2. Financial information relating to Challenger has been extracted
or derived (without any material adjustment) from the annual report and
audited accounts of Challenger for the financial year ended 31 December 2024
and the half-year report for the period to 30 June 2025.
3. The value of each Challenger Share and the value of the entire
issued and to be issued share capital of Challenger are calculated:
(i) by reference to the price of 11.50 pence per Challenger
Share, being the Closing Price on the Latest Practicable Date;
(ii) by reference to the price of C$0.66 for each Sintana Share,
being the Closing Price on the Latest Practicable Date;
(iii) the exchange ratio of 0.4705 New Sintana Shares for each
Challenger Share; and
(iv) on the basis of the fully diluted share capital of Challenger
referred to in paragraph 5 below.
4. As at the close of business on the Latest Practicable Date,
Sintana had in issue 380,125,545 Sintana Shares and Challenger had in issue
249,312,660 Challenger Shares (in each case, excluding shares held in
treasury). Therefore, the total voting rights in issue in Challenger at the
latest practicable date is 249,312,660.
5. The fully diluted share capital of Challenger (being
269,356,123 Challenger Shares) is calculated on the basis:
(i) 249,312,660 Challenger Shares as referred to in paragraph
4 above; and
(ii) 20,043,463 Challenger Shares which may be issued on or
after the date of this Announcement on the vesting of awards under the
Challenger Share Plan and on the exercise of the Challenger Warrants and other
options and warrants outstanding.
6. Unless otherwise stated, all prices, volume weighted average
prices and Closing Prices for Challenger Shares are based upon London Stock
Exchange quotations derived from Bloomberg for the relevant periods.

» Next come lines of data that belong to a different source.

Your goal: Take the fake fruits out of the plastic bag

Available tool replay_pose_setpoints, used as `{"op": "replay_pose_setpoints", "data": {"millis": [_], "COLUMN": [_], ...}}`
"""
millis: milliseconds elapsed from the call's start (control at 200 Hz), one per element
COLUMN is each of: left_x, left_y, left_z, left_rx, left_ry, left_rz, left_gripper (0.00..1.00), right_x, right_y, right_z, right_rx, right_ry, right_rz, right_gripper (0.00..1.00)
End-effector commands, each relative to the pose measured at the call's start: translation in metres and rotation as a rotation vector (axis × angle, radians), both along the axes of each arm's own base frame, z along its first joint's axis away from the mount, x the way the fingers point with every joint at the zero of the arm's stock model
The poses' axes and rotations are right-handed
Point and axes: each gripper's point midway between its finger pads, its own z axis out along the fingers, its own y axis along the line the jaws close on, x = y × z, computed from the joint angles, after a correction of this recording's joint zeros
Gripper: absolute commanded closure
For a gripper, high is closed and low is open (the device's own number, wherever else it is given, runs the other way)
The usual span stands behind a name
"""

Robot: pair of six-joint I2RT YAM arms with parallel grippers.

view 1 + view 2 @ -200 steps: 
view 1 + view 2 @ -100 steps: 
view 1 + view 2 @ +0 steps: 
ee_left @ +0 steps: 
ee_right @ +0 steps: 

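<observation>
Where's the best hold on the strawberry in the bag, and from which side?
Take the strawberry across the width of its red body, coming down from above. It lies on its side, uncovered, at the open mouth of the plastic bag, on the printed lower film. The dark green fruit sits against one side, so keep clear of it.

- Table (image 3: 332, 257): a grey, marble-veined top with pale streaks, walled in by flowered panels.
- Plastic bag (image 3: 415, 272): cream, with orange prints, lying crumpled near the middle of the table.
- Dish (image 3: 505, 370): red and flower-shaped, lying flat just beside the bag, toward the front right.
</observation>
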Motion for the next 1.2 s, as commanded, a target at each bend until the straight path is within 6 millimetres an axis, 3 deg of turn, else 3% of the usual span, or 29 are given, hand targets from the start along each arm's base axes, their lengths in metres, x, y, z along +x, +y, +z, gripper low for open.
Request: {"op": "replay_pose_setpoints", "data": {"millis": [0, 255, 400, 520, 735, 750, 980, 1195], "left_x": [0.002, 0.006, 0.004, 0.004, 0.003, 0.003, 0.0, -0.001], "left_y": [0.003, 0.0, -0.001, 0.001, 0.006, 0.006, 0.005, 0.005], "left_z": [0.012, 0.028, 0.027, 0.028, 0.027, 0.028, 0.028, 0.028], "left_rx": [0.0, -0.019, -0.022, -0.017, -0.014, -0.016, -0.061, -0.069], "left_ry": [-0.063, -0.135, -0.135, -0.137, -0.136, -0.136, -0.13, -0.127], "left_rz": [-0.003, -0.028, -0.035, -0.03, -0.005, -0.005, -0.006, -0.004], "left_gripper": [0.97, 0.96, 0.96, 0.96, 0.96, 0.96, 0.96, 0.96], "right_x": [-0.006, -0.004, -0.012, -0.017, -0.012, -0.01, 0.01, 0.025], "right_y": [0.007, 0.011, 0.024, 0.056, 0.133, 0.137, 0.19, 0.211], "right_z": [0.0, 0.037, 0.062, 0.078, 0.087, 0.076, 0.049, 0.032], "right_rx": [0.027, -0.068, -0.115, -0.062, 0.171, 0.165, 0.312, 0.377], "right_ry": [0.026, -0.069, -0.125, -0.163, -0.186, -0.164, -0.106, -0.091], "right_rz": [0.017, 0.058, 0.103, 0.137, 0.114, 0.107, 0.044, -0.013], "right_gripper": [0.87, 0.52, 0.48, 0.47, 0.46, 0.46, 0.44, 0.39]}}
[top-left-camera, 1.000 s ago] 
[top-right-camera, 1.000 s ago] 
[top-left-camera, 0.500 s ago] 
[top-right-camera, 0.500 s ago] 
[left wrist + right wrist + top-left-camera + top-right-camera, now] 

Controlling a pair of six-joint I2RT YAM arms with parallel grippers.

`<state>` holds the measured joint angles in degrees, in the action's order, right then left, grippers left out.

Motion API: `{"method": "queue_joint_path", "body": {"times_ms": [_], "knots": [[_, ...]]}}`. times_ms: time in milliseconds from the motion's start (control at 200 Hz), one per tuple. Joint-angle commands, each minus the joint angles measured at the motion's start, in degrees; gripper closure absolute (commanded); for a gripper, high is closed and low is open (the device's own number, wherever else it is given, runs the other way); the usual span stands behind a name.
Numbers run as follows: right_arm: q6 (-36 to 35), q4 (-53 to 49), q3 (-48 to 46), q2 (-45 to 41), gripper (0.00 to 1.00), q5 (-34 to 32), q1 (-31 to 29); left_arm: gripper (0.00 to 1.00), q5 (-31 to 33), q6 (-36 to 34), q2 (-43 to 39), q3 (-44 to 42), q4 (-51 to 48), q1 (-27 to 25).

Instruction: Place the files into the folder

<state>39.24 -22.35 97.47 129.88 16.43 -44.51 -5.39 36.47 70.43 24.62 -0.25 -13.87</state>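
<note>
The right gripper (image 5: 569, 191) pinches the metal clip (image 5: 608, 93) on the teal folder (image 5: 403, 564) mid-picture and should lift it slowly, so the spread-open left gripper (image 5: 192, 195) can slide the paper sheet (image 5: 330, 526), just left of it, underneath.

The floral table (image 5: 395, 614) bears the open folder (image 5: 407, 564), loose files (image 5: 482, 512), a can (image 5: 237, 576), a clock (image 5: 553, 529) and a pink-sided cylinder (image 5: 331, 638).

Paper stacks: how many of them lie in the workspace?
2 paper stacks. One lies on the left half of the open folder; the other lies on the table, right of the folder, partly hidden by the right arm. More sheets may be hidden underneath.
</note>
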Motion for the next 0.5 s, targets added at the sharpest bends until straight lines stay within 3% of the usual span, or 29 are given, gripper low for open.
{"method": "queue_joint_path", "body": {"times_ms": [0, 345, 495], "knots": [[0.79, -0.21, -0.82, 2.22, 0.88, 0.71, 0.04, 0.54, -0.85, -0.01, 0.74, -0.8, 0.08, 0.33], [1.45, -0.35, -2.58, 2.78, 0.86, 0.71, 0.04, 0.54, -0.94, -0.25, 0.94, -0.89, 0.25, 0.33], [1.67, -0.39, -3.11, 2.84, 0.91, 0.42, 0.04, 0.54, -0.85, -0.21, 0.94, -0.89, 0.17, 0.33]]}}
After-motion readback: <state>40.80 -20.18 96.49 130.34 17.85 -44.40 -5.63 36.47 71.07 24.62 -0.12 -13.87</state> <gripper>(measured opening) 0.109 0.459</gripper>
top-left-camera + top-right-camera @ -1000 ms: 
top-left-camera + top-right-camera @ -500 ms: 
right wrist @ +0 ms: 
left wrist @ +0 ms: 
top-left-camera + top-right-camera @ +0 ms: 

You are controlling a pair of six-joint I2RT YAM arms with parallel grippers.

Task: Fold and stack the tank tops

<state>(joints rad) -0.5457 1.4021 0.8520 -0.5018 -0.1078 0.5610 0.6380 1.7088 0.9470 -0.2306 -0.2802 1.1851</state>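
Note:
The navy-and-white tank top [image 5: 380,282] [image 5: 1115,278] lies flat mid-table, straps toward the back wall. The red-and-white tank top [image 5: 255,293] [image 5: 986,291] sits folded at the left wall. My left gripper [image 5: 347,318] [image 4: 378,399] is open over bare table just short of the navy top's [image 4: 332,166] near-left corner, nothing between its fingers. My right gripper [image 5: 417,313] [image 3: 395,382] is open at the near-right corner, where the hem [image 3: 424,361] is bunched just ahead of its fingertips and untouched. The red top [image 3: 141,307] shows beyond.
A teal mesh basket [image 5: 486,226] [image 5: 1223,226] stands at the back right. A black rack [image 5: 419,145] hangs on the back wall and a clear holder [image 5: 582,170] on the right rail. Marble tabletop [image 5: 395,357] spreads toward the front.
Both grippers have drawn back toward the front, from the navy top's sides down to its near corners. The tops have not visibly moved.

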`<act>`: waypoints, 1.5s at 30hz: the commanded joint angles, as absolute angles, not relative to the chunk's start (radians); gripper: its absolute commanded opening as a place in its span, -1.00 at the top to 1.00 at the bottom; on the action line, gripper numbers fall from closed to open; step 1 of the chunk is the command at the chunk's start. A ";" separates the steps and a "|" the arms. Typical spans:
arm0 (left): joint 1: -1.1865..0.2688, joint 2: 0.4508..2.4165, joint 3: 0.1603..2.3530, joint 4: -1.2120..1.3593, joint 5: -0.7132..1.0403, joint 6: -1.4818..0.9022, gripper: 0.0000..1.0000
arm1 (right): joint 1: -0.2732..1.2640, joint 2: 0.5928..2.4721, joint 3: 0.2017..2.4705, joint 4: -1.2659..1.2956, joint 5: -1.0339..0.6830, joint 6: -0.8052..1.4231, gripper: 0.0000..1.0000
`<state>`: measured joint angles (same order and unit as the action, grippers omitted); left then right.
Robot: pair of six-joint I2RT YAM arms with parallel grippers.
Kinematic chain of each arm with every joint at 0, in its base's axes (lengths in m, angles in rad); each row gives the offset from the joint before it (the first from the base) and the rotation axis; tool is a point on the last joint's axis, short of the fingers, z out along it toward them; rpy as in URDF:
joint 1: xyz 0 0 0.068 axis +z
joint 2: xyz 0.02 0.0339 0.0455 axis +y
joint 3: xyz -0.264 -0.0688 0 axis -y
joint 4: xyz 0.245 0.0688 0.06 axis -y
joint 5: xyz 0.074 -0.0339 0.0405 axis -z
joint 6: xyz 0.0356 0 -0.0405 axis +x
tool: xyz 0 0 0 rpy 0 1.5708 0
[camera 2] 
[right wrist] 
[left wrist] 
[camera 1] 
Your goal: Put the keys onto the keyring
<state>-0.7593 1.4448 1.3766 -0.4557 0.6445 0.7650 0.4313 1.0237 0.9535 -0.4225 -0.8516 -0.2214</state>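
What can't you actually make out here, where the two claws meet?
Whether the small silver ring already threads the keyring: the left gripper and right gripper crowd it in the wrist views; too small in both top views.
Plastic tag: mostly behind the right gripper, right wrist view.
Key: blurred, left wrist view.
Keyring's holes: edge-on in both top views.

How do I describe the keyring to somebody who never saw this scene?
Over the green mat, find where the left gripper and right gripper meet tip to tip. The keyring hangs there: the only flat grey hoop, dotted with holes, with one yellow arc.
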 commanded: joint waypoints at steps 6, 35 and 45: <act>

7. Unless otherwise stated, Closing Prices for Sintana Shares are
based upon TSXV quotations derived from Bloomberg for the relevant periods.
8. A £:C$ exchange rate as at the Latest Practicable Date of
1:1.87 has been used throughout this announcement.
9. Certain figures in this announcement have been subject to
rounding adjustments.
APPENDIX III
IRREVOCABLE UNDERTAKINGS
Irrevocable Undertakings from Independent Challenger Directors and
Shareholders
The following holders or controllers of Challenger Shares have given
irrevocable undertakings to vote in favour of the Scheme at the Court Meeting
and the resolutions to be proposed at the General Meeting and, if Sintana
exercises its right to implement the Acquisition by way of a Takeover Offer,
to accept or procure acceptance of such offer:
Part A - Independent Challenger Directors' Irrevocable Undertakings
Name of Independent Challenger Director Number of Challenger Shares in respect of which undertaking is given Percentage of Challenger issued share capital as at the Latest Practicable
Date (%)
Iain McKendrick 1,709,198 0.69
Eytan Uliel 13,907,479 5.58
Simon Potter 1,437,256 0.58
Stephen Bizzell 1,023,786 0.41
TOTAL 18,077,719 7.25
These irrevocable undertakings also extend to any shares acquired by the
Independent Challenger Directors as a result of the acceptance of proposals
made pursuant to Rule 15 of the Code in respect of outstanding options held by
them over Challenger Shares and which have been granted under the Challenger
Share Plan.
The obligations of the Independent Challenger Directors under the irrevocable
undertakings shall lapse and cease to have effect if:
· Sintana announces, with the consent of the Panel, that it does
not intend to proceed with the Acquisition;
· the Acquisition (whether implemented by way of a Scheme or a
Takeover Offer) is withdrawn, lapses or otherwise terminates in accordance
with its terms; or
· the Acquisition has not become effective in accordance with its
terms, or been declared unconditional, by the Long-stop Date.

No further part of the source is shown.